(Work instruction) Repeat, exactly as written, the lines of the records below from the first through the line with "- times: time", but none past it.

Source data:
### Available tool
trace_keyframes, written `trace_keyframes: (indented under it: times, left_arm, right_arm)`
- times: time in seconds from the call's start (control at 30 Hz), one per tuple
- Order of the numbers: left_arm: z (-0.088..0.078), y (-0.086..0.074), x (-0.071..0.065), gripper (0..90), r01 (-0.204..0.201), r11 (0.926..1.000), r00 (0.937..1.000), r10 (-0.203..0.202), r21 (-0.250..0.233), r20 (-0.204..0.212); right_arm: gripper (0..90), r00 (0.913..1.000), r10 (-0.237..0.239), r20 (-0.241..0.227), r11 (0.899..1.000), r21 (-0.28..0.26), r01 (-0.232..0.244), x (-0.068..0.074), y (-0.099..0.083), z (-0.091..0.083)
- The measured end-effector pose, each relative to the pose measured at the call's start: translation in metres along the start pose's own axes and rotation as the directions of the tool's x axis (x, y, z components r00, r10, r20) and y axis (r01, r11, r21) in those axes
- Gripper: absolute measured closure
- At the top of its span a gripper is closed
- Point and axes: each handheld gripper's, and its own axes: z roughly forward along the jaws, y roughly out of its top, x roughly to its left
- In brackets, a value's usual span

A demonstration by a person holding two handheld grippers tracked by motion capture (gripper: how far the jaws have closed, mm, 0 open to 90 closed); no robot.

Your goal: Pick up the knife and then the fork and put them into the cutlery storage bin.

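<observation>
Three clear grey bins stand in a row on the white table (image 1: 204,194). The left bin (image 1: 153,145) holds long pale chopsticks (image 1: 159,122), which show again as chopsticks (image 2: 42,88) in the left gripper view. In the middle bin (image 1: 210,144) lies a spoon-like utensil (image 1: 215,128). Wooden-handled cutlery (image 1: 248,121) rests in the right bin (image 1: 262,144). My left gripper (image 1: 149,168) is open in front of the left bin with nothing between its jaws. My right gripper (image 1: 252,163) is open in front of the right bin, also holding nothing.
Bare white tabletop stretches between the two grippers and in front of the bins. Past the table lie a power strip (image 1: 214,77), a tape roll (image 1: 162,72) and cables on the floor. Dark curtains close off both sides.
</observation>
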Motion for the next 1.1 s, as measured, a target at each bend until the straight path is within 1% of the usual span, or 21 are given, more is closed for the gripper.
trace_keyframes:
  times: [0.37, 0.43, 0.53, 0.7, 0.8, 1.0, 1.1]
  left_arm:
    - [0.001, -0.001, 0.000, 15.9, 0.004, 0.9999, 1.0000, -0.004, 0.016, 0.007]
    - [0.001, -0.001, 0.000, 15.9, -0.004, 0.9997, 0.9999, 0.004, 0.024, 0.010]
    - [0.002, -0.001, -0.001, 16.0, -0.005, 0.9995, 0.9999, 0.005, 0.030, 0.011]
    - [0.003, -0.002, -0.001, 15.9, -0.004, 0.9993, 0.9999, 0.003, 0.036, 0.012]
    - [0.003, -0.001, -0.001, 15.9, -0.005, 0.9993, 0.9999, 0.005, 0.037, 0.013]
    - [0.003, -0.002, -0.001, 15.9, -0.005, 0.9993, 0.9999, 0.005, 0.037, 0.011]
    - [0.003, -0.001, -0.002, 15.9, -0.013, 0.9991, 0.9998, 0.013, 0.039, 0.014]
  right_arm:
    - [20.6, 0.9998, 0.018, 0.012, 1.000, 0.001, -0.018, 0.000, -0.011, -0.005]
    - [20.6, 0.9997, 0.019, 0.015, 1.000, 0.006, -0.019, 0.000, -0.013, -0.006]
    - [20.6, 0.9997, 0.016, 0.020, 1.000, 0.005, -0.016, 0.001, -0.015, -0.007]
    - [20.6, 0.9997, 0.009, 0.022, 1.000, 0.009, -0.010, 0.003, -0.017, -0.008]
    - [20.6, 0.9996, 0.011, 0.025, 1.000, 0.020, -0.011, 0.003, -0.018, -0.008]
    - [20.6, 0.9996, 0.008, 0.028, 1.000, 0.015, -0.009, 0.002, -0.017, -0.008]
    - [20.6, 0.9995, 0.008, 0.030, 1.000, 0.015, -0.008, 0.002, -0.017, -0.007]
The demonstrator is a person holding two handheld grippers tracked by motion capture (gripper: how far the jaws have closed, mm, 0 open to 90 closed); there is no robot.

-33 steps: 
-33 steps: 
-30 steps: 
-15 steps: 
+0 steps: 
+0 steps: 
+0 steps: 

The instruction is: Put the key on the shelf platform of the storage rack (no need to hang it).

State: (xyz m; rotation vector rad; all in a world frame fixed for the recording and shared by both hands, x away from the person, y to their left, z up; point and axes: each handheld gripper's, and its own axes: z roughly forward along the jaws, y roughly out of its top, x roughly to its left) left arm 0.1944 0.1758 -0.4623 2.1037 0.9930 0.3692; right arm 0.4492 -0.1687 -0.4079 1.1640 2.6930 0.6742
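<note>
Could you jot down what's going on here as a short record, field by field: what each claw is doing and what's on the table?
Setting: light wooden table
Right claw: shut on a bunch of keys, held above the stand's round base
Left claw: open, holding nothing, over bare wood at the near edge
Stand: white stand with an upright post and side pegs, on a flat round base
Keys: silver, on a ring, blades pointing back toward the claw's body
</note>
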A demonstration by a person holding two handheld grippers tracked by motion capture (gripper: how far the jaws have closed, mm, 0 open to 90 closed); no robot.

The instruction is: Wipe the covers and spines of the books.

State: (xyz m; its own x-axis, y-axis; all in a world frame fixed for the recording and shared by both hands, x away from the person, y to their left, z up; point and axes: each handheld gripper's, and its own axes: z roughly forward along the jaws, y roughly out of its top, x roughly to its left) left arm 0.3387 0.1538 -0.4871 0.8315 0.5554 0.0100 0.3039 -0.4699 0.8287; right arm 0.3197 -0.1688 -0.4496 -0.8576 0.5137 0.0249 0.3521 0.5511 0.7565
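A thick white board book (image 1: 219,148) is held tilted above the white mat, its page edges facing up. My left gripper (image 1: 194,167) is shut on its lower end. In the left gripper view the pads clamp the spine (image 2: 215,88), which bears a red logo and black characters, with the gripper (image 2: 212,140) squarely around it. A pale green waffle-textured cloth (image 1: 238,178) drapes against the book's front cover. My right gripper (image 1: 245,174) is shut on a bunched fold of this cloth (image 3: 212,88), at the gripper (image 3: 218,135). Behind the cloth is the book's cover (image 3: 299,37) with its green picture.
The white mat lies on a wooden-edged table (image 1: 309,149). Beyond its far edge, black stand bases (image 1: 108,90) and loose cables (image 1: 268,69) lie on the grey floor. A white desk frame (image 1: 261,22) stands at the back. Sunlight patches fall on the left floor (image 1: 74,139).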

(Answer to the problem)
### Available tool
trace_keyframes, written `trace_keyframes: (indented under it: times, left_arm, right_arm)`
- times: time in seconds from the call's start (control at 30 Hz), one per tuple

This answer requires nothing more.